Dès lors, il est perdu de vue par ses amis d’Europe, ceux-là du moins qui avaient approché notre Rimbaud-poète. Pour le suivre là-bas, et mettre en relief le second état de sa vie, les documents ne semblent pas manquer. Il y a ses lettres, d’abord[1] ; il y a les nombreux souvenirs écrits ou oraux laissés par lui chez ceux qui l’ont connu. Il y a le pays lui-même, enfin, qui doit nous renseigner.

Le pays, c’est le Harrar, les hauts plateaux dont le climat apaisé défend des chaleurs de la mer Rouge. C’est le passage obligé des caravanes vers d’autres pays plus riches, en ébullition politique, l’Abyssinie, le Choa. Rimbaud lui-même (en négociant, certes, plutôt qu’en artiste) décrit :

Quelques versants de montagnes bien arrosés, tels que ceux du Gan-Libach, offrent une végétation superbe, non moins belle que celle des monts éthiopiens. Le naturaliste Mengès y a reconnu le genévrier gigantesque et la magnifique djibara adressant sa hampe florale à plusieurs mètres de hauteur. Les caféiers prospèrent sur les avant-monts du massif du Choa. La région centrale du pays, l’Ogaden, dont l’élévation moyenne est de 900 m. serait, d’après les informations de Sottiro, une vaste région de steppes : après les pluies légères qui tombent dans la contrée, c’est une mer de hautes herbes, interrompues en quelques endroits par des champs de cailloux[2].

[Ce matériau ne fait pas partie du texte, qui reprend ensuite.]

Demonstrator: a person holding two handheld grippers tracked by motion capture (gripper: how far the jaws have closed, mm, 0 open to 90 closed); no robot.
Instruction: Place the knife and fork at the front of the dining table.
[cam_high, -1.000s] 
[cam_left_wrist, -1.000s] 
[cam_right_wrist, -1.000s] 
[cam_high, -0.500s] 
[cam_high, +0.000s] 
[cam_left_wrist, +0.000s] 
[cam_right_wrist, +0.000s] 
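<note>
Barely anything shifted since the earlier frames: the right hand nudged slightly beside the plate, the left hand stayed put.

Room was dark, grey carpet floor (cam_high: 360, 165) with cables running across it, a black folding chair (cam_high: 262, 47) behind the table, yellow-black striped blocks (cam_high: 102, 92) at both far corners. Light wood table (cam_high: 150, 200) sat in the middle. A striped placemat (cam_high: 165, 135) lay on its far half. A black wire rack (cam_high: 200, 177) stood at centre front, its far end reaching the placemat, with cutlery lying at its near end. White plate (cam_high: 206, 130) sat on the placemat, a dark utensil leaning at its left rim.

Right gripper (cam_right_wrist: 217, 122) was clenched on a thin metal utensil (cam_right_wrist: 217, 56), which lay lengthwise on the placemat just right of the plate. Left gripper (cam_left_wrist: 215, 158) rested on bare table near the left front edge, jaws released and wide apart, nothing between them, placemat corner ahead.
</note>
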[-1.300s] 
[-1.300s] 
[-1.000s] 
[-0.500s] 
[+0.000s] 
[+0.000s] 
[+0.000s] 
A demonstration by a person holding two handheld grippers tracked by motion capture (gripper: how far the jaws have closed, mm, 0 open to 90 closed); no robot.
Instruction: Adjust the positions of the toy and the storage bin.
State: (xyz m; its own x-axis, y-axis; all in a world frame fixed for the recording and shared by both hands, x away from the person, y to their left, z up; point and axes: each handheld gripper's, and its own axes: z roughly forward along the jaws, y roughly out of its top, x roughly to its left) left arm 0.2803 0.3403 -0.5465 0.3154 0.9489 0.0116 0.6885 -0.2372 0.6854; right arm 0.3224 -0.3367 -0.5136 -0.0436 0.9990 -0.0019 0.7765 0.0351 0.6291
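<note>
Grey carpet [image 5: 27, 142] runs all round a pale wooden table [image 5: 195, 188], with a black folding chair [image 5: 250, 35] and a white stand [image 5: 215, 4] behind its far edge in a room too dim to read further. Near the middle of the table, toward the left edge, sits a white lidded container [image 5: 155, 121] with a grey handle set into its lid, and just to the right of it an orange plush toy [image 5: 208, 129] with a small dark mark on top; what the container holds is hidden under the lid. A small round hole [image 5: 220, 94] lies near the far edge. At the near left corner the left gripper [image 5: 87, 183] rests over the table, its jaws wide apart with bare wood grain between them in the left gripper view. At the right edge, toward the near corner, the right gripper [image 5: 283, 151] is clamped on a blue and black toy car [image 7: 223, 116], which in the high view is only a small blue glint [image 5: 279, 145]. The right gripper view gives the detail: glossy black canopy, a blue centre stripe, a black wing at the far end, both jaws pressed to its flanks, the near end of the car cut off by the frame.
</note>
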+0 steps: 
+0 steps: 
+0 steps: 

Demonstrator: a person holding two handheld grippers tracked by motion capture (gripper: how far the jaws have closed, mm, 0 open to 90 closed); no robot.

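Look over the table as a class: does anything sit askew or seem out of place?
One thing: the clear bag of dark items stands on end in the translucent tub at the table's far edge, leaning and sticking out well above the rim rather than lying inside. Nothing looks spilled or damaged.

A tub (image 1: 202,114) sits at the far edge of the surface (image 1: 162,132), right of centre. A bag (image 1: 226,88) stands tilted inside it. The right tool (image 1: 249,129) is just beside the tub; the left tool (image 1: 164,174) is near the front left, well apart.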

Mais alentour, c’est vers la mer, vers la côte Somali, c’est la plaine implacable, sèche, le Désert. Ce mot enferme toute une magie égale à celle du miroir où les hallucinés contemplent défiler d’étonnantes visions. Certes, l’imprévu complet n’existe plus depuis le perfectionnement des récits de voyages et l’on peut imaginer d’avance tout ce qui se trouve, à l’abord direct, réalisé : la lumière pulvérulente, un sol plus implacable de crudité que le ciel même ; des sables flaves ; le cercle horizontal reculé presque derrière les nuages, et la grande calotte bleue que la vue peut, sans accrocs, caresser. À l’aube,

  1. Lettres de J.-A. Rimbaud. Égypte, Arabie, Éthiopie avec une Introd. et notes par Paterne Berrichon. Soc. du Merc. de France 1899.
  2. Rimbaud. Comptes rendus des séances de la Société de Géographie, 1 février 1884.